The addition of ADI-PEG 20, a pegylated form of an arginine-depleting enzyme, to nab-paclitaxel and gemcitabine has encouraging activity in patients with advanced pancreatic adenocarcinoma while demonstrating minimal additional toxicity over that with cytotoxic therapy alone.
Maeve A. Lowery, MD
The addition of ADI-PEG 20, a pegylated form of an arginine-depleting enzyme, to nab-paclitaxel (Abraxane) and gemcitabine has encouraging activity in patients with advanced pancreatic adenocarcinoma while demonstrating minimal additional toxicity over that with cytotoxic therapy alone.
In an open-label, single-arm phase Ib dose-escalation trial, 7 of 18 patients (39%) treated with various doses of ADI-PEG 20 combined with nab-paclitaxel and gemcitabine experienced partial response (PR) per RECIST v1.1 criteria, and 10 patients (56%) had stable disease (SD), according to data presented at the 2017 Gastrointestinal Cancers Symposium in San Francisco.1Seven patients experienced ≥3 toxicity that was considered to be potentially caused by ADI-PEG 20, including neutropenia in 4 patients.
Data from the phase Ib clinical trial were presented in poster format by Maeve A. Lowery, MD, a medical oncologist at Memorial Sloan Kettering Cancer Center in New York City, and colleagues.
Pancreatic cancers are often deficient in argininosuccinate synthetase (ASS), the rate-limiting enzyme involved in arginine synthesis. Arginine has multiple intracellular roles, including nitric oxide formation and protein biosynthesis. In a preclinical study, arginine depletion with ADI-PEG 20 has been shown to be synthetically lethal with ASS deficiency.2Synergy between ADA-PEG 20 and docetaxel has also been demonstrated in both preclinical studies and in a phase I study of patients with various solid tumors.
For the phase Ib study presented by Lowery, 9 patients with metastatic pancreatic cancer who received up to 1 line of prior treatment were enrolled. The dose of ADI-PEG 20 was escalated using a 3+3 design in which cohorts of 3 to 6 patients were enrolled to 1 of 3 dose levels of ADI-PEG 20 (9, 18, or 36 mg/m2) with gemcitabine and nab-paclitaxel. After the recommended phase II dose was established, an additional 9 patients with untreated disease were treated at this dose level. Four patients (44%) in the dose escalation phase received prior 5-fluorouracil-based chemotherapy for metastatic disease.
Of the 6 patients who received 36 mg/m2of ADI-PEG 20 in the dose-escalation phase, 1 had a dose-limiting grade 3 liver toxicity, which was considered potentially to be related to the study drug. The recommended phase II dose of ADI-PEG 20 was set at 36 mg/m2.
Fifteen patients were treated at the recommended phase II dose. Best response among these 15, per RECIST v1.1 criteria, was PR in 6 patients (40%) and SD in 8 (53%). One patient came off the study due to disease progression. Four patients (26.7%) had SD ≥8 weeks, and the disease control rate at 24 weeks was 47%. The median progression-free survival was 6.5 months and 3 of the 15 patients (20%) were progression-free at 12 months. Two patients remained on study. The median overall survival was 11.3 months (95% CI, 4.9 months to not reached).

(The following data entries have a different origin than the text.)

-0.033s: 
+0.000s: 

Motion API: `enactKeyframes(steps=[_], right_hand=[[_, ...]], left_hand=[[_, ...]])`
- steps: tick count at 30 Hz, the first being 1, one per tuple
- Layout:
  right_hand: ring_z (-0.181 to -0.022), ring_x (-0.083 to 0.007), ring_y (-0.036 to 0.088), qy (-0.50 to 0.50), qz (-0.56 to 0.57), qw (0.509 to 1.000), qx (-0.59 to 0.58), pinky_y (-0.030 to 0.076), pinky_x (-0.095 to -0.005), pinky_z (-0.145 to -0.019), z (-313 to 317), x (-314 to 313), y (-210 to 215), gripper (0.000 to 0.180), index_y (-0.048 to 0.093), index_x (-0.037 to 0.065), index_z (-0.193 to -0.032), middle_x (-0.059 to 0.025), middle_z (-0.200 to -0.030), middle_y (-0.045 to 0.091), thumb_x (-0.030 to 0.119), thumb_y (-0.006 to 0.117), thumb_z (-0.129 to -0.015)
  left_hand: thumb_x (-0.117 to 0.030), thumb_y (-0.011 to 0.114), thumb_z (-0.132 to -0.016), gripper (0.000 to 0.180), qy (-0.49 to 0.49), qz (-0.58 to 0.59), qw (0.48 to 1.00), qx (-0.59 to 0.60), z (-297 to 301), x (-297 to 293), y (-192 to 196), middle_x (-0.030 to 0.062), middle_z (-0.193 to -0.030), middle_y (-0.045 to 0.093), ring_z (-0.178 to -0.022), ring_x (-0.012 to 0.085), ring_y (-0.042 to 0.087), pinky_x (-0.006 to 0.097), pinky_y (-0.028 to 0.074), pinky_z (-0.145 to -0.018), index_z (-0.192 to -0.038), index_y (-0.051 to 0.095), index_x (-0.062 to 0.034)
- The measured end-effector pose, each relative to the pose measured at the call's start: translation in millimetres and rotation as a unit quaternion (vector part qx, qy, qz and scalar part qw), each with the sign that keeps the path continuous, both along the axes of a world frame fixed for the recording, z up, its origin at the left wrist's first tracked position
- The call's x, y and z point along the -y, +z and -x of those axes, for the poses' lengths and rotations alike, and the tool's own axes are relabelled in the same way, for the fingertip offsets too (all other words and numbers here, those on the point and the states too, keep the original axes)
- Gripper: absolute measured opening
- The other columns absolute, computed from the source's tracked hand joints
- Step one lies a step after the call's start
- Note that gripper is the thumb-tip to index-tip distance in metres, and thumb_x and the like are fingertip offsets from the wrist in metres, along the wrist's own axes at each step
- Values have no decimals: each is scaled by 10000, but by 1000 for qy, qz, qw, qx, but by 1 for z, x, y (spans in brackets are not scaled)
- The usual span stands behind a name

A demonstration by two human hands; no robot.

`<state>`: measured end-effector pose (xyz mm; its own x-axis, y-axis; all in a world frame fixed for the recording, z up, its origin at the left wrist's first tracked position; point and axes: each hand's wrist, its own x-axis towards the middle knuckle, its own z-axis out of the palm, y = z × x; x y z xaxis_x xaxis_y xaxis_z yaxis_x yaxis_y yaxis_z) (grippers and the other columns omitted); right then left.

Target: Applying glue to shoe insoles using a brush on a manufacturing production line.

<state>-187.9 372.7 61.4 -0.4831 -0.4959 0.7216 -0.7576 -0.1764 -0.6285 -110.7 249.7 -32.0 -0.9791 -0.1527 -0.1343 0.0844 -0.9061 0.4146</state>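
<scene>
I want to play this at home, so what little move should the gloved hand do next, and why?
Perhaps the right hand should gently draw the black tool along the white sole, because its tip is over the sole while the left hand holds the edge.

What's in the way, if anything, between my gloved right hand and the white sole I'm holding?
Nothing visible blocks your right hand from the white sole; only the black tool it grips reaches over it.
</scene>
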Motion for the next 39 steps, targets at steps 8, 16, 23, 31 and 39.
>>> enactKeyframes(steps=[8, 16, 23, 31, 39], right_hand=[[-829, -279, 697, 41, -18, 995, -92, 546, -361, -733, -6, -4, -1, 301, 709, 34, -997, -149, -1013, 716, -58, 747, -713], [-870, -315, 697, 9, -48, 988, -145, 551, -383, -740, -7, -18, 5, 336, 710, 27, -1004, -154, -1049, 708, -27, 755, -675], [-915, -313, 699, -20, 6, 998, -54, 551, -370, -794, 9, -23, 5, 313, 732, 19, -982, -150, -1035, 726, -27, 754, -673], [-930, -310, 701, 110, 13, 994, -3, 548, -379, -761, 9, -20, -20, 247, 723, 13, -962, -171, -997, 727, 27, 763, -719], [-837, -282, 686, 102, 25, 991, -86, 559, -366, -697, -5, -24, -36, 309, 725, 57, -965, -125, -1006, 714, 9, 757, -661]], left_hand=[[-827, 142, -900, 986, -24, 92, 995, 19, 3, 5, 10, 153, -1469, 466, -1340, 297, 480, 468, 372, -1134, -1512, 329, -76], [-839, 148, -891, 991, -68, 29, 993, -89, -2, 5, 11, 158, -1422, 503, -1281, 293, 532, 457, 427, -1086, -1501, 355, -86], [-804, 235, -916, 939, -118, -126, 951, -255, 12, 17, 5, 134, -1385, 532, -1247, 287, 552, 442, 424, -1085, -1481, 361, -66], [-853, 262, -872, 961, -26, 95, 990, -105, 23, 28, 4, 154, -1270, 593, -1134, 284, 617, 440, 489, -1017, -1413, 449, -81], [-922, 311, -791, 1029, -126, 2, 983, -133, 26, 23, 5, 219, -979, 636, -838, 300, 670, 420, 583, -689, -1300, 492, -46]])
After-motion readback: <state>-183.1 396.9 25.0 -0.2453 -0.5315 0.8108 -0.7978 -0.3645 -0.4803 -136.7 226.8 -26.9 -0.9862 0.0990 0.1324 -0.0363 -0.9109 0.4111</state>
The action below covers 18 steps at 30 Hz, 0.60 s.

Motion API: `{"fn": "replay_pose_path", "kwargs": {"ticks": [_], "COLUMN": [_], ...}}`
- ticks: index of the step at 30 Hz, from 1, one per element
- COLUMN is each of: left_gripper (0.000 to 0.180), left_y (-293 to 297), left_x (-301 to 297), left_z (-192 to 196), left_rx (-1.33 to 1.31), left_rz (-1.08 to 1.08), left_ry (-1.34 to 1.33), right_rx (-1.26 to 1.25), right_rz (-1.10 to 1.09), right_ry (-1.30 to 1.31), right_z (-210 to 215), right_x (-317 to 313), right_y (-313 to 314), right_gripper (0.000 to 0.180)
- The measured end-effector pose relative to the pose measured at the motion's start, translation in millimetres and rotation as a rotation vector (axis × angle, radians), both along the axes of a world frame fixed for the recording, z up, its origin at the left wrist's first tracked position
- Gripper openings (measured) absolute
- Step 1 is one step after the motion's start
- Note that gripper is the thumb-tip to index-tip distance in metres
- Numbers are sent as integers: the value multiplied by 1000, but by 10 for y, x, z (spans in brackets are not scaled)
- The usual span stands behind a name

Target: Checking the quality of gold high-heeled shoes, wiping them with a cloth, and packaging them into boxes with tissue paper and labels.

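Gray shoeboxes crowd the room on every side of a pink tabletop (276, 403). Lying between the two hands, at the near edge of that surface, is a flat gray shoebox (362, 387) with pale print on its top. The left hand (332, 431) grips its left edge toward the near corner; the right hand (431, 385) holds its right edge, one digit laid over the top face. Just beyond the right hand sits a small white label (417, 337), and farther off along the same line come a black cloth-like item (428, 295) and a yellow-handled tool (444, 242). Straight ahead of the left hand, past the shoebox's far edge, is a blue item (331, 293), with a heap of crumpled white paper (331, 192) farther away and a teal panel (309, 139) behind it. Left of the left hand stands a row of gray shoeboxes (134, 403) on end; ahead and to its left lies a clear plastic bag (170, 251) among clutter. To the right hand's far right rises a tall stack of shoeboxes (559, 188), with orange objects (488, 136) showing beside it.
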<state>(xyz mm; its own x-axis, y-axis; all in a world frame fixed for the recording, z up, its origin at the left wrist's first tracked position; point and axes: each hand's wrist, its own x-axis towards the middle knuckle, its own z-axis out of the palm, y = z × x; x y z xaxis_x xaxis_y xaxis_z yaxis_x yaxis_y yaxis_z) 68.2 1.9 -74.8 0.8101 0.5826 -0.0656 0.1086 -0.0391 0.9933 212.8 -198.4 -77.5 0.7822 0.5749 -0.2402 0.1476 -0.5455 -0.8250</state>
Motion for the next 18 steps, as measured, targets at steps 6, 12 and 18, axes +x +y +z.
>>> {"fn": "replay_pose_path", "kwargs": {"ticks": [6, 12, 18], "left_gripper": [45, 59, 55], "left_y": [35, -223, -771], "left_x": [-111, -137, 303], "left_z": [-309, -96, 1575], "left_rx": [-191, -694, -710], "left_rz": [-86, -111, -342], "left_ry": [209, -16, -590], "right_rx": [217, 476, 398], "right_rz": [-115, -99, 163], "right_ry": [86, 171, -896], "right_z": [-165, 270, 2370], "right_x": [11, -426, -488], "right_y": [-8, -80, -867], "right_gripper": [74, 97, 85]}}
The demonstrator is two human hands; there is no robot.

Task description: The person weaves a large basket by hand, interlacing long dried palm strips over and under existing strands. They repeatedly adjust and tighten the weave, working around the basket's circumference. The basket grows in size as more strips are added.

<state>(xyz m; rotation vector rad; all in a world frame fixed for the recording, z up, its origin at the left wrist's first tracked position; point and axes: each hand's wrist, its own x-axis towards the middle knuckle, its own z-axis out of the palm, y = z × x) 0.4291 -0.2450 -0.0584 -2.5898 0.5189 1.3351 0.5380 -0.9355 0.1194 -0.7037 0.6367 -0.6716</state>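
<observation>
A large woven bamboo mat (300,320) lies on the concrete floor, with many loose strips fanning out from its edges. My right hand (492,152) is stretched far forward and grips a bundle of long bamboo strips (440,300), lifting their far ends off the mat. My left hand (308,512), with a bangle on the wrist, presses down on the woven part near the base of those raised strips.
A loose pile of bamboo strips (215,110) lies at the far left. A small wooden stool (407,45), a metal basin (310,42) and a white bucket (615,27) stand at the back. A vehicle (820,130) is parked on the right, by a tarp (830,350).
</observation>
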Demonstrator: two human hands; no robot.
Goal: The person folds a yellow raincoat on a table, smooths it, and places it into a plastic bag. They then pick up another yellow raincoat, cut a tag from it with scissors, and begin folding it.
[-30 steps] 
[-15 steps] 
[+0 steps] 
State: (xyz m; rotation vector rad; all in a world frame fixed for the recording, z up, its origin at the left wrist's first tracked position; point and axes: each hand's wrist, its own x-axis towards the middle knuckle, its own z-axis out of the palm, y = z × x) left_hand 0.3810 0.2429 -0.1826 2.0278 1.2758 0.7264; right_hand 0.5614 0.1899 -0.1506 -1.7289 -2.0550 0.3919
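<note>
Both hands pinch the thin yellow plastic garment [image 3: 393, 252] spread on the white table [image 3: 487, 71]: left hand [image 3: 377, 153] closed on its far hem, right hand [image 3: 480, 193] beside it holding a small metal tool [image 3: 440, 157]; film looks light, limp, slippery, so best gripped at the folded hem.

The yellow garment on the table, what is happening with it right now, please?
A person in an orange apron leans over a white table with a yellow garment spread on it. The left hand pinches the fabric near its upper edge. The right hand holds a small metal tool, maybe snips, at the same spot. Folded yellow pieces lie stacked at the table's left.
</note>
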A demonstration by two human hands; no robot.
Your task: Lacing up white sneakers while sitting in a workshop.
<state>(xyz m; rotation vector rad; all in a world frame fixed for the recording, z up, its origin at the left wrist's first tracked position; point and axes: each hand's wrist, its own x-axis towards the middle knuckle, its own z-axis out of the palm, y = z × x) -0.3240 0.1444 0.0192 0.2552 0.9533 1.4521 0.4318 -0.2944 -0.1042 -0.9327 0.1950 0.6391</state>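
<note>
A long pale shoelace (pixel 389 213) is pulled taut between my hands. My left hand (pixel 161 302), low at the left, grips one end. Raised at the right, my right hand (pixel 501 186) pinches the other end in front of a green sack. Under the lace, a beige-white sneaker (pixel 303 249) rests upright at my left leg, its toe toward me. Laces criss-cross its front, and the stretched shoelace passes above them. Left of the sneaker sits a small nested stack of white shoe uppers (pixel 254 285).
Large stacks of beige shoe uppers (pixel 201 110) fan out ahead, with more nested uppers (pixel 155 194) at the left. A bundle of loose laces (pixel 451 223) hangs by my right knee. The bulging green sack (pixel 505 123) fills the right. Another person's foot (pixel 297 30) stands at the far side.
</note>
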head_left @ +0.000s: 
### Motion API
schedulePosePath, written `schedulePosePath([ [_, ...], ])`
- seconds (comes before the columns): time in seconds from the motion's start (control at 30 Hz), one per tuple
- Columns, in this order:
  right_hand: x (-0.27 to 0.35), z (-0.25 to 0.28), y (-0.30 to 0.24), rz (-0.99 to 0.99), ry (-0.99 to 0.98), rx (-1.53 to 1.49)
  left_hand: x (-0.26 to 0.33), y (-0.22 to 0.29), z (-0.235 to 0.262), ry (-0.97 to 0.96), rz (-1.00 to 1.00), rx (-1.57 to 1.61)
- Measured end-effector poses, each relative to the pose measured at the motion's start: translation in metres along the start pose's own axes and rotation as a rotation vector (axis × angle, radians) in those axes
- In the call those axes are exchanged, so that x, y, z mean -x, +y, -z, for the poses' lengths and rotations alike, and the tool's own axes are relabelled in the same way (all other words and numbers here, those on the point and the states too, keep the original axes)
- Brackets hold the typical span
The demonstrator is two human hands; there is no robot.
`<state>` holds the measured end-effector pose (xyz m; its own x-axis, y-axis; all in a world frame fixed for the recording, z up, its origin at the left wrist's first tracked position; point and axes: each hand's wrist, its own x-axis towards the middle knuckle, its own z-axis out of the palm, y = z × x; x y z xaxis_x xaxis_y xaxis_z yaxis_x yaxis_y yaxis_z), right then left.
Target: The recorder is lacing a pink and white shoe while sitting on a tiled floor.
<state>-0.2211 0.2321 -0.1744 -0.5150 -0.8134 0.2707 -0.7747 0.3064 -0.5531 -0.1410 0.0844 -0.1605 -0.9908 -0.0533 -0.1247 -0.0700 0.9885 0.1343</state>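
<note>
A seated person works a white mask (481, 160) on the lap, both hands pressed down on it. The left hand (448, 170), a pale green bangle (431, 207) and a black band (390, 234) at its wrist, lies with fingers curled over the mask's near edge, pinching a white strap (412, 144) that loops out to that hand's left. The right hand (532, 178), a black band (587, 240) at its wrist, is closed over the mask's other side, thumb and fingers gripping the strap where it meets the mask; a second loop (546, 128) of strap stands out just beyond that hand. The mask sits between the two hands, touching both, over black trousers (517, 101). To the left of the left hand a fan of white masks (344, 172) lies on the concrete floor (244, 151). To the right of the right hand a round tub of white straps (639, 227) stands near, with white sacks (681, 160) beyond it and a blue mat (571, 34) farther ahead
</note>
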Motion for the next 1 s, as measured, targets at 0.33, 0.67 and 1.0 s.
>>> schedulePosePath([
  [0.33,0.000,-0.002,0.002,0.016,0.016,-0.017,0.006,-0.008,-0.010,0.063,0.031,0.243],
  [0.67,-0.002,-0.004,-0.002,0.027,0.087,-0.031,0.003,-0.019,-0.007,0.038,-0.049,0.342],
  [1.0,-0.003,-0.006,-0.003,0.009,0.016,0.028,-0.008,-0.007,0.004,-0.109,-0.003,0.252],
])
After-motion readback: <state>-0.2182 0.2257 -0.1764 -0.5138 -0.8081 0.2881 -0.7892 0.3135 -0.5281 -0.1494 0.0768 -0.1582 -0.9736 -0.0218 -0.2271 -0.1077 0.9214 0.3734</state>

The authors measured ASS expression and found that median levels were 20% to 95% among the 4 patients with a confirmed PR, and ranged from 5% to 95% in those with SD. Arginine depletion was also confirmed in responders; the median duration of depletion to ≤10µm was 16 weeks for patients with PR and 13 weeks for patients with SD.
Overall, 7 patients (39%) had ≥3 toxicity that was considered potentially related to ADI-PEG 20, including 4 (22%) with neutropenia, 3 (17%) with lymphopenia, and 1 (5%) with thrombocytopenia. Six patients (33%) reported a rash, predominantly at the injection site, all of which were grade 1 or 2. There were no systemic allergic reactions or seizures attributed to ADI-PEG 20.
“Preliminary assessment of efficacy among patients treated at the maximally tolerated dose [36 mg/m2] is encouraging, with responses observed in ASS1-deficient and -proficient tumors,” the authors indicated. A phase II trial comparing this regimen to chemotherapy alone in patients with advanced pancreas adenocarcinoma is planned.